National League of Cities Tells Congress to Address Aging Water Infrastructure
Washington, DC - The National League of Cities (NLC) told Congress today that the nation's water infrastructure is aging and that cities face a backlog of projects and funding challenges that were only made worse by the recent economic downturn.
Michael Sesma, Council Member, Gaithersburg, MD, testified on NLC's behalf before the House Energy and Commerce Committee's Subcommittee on Environment and Economy. He asked the committee to "lead and serve the country by addressing the underlying issue of aging infrastructure and unmet infrastructure needs. This effort will strengthen the intergovernmental partnership by enabling our cities and towns, our states, and country to meet the challenges and opportunities of leading the world into the next century."
The full testimony can be found at http://docs.house.gov/meetings/IF/IF18/20130215/100242/HHRG-113-IF18-Wstate-SesmaM-20130215.pdf
Council Member Sesma also called on the federal government to remain committed to being a full partner to local governments. "As the nation's cities continue to endeavor to improve aging infrastructure, meet federal regulatory requirements, create and retain jobs, and foster a climate of economic growth in our communities," he said, "a partnership with the federal government is essential."
Additionally, Council Member Sesma testified on the importance of local governments in implementing federal environmental protection programs, serving as implementers of state and federal environmental policies and programs and with authority over local land use, zoning, and code development.

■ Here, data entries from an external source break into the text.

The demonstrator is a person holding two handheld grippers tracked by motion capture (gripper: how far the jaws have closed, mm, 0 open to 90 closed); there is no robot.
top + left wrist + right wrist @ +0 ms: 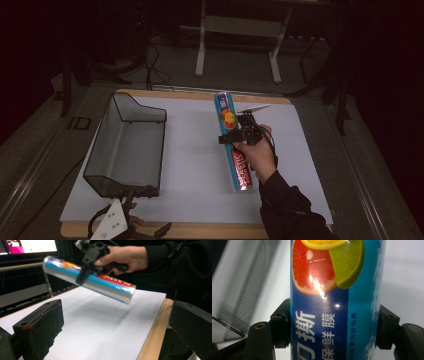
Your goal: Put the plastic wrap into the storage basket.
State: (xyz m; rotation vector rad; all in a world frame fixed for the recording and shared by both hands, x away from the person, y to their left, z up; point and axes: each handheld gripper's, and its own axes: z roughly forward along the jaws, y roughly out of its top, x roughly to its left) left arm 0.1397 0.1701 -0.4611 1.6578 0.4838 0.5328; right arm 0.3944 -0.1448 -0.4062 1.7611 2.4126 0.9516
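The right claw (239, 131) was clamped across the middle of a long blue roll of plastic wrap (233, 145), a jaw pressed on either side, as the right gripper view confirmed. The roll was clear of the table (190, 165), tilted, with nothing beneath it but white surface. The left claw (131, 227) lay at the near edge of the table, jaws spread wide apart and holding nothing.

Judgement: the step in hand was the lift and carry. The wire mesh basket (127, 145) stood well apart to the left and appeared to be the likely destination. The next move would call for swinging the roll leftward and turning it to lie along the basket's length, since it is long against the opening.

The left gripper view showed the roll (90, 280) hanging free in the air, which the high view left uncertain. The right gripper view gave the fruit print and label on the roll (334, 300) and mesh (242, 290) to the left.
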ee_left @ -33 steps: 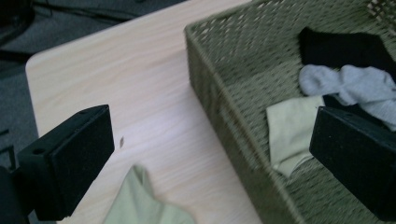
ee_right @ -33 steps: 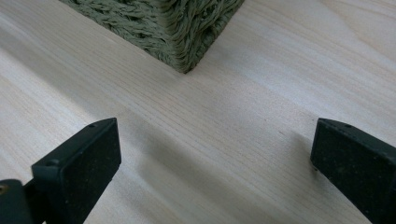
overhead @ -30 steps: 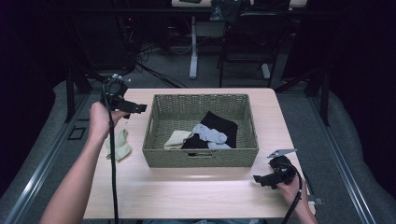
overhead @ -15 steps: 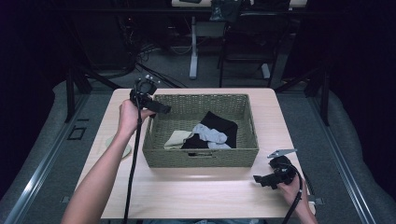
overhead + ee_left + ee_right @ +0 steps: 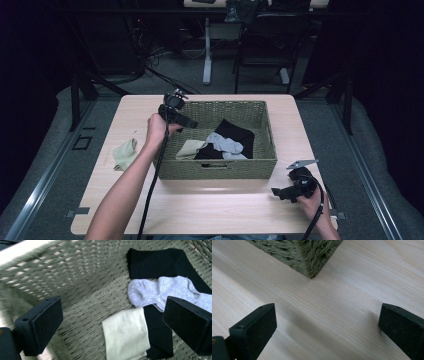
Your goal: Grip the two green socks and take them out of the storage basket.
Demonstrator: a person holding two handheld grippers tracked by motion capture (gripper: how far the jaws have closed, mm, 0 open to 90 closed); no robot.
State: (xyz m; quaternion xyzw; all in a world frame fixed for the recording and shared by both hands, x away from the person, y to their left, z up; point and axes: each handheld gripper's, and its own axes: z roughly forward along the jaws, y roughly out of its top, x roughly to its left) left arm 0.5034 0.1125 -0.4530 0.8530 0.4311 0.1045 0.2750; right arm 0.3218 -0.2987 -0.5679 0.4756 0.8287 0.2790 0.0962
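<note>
While the left gripper [image 5: 186,121] hovers jaws spread over the basket [image 5: 220,168], its jaw hides part of the grey sock [image 5: 160,291]; right gripper [image 5: 280,192] rests released.

Basket corner [image 5: 312,265] beyond spread claw [image 5: 327,327]
</note>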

Additionally, Sesma highlighted key areas where the federal-state-local partnership has led to improved environmental protection and more vibrant communities. Specifically:
• Federalism consultation - Consulting with cities earlier and more frequently on projects reduces the burden on local governments in both cost and regulatory requirements.
• Regulatory review - Looking at old and outdated regulations that add to the cost and paperwork burdens of cities.
• Integrated planning - Allowing local governments to identify opportunities to achieve the requirements of the Clean Water Act in an affordable manner.
The National League of Cities is dedicated to helping city leaders build better communities. NLC is a resource and advocate for 19,000 cities, towns and villages, representing more than 218 million Americans.